● **PROBLEM STATEMENT**: Isolate every line in the data with the string "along" and copy it.

● **COLLECTED DATA**:

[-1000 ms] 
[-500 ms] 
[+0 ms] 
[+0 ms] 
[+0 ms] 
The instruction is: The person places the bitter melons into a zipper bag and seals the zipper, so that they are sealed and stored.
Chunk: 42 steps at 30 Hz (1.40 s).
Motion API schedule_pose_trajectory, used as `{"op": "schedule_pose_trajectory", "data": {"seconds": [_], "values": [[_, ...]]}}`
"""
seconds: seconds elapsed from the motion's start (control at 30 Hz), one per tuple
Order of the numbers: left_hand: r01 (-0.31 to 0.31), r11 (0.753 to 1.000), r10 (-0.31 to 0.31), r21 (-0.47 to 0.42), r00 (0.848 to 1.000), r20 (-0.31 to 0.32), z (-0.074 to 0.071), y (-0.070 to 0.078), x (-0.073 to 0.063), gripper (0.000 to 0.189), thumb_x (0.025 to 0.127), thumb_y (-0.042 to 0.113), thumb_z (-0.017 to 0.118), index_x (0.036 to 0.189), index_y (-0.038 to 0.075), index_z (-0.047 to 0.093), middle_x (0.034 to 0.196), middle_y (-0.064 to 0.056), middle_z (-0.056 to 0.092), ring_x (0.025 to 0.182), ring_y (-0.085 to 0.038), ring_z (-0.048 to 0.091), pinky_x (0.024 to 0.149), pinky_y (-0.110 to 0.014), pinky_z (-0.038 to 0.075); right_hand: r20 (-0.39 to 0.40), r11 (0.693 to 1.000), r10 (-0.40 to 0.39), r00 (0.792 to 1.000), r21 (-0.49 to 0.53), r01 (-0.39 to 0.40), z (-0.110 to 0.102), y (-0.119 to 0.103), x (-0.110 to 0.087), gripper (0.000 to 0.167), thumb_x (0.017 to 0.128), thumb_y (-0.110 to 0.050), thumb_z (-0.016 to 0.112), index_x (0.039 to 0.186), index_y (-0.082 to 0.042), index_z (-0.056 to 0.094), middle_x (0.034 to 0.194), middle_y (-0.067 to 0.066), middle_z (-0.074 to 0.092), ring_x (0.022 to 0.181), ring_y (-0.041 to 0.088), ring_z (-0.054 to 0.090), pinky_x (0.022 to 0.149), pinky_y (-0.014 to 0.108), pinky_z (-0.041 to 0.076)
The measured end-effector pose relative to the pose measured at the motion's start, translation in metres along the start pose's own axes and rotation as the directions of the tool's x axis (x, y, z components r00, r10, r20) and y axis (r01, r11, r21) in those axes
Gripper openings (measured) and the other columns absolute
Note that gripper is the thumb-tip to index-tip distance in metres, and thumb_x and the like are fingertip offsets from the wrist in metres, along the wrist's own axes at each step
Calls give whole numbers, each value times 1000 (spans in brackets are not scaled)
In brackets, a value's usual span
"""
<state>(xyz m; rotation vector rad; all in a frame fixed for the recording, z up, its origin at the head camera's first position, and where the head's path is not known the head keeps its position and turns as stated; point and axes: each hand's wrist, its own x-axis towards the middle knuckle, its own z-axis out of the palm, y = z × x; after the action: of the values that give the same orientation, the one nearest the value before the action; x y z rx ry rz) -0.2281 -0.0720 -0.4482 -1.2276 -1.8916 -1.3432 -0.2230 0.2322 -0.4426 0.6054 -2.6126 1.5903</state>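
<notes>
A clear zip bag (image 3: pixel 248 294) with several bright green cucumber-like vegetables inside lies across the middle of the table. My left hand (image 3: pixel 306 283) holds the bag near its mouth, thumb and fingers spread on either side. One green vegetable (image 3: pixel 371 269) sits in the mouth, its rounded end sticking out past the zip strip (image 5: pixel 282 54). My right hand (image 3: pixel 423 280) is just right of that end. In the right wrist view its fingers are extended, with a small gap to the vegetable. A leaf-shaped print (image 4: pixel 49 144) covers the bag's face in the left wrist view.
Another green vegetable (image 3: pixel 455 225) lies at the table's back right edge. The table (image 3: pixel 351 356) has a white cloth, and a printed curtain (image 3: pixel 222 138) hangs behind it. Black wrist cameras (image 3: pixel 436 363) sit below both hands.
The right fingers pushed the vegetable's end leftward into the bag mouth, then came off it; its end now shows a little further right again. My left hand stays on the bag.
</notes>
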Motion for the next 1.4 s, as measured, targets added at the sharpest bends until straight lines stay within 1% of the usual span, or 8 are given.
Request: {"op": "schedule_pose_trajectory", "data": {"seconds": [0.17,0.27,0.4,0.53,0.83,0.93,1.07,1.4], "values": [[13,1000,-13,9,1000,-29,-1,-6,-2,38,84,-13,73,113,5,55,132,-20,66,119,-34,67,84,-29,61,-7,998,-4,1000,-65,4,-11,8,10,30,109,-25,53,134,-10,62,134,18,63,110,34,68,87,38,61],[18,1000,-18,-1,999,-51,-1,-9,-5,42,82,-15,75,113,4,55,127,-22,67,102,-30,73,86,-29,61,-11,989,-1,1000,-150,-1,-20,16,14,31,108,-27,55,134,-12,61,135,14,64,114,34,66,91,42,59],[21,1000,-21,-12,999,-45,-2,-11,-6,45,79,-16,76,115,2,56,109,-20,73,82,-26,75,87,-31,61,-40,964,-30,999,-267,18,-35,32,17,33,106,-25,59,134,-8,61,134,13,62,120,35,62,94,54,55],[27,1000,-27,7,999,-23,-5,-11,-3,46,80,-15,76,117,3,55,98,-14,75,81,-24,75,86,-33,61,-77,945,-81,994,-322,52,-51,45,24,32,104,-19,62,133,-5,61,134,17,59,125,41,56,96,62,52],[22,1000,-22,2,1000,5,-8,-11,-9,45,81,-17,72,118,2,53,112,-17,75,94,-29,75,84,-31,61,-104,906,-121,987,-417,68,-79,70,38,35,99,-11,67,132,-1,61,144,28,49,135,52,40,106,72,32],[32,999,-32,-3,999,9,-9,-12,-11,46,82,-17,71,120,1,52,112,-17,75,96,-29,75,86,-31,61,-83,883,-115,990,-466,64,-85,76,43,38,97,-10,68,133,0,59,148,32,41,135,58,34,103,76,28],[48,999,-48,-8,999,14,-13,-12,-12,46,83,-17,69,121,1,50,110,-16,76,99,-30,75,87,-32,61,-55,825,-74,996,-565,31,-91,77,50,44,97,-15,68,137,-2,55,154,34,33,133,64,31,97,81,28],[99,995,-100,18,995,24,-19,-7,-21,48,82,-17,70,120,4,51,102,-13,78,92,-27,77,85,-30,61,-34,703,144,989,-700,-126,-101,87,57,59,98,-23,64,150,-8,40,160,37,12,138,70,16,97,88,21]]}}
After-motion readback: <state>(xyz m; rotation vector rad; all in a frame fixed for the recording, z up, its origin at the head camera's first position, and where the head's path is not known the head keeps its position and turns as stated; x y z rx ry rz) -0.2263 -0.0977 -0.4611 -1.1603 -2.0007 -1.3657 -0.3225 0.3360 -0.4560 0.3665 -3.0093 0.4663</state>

● **YOUR RESPONSE**:
The measured end-effector pose relative to the pose measured at the motion's start, translation in metres along the start pose's own axes and rotation as the directions of the tool's x axis (x, y, z components r00, r10, r20) and y axis (r01, r11, r21) in those axes
Note that gripper is the thumb-tip to index-tip distance in metres, and thumb_x and the like are fingertip offsets from the wrist in metres, along the wrist's own axes at each step

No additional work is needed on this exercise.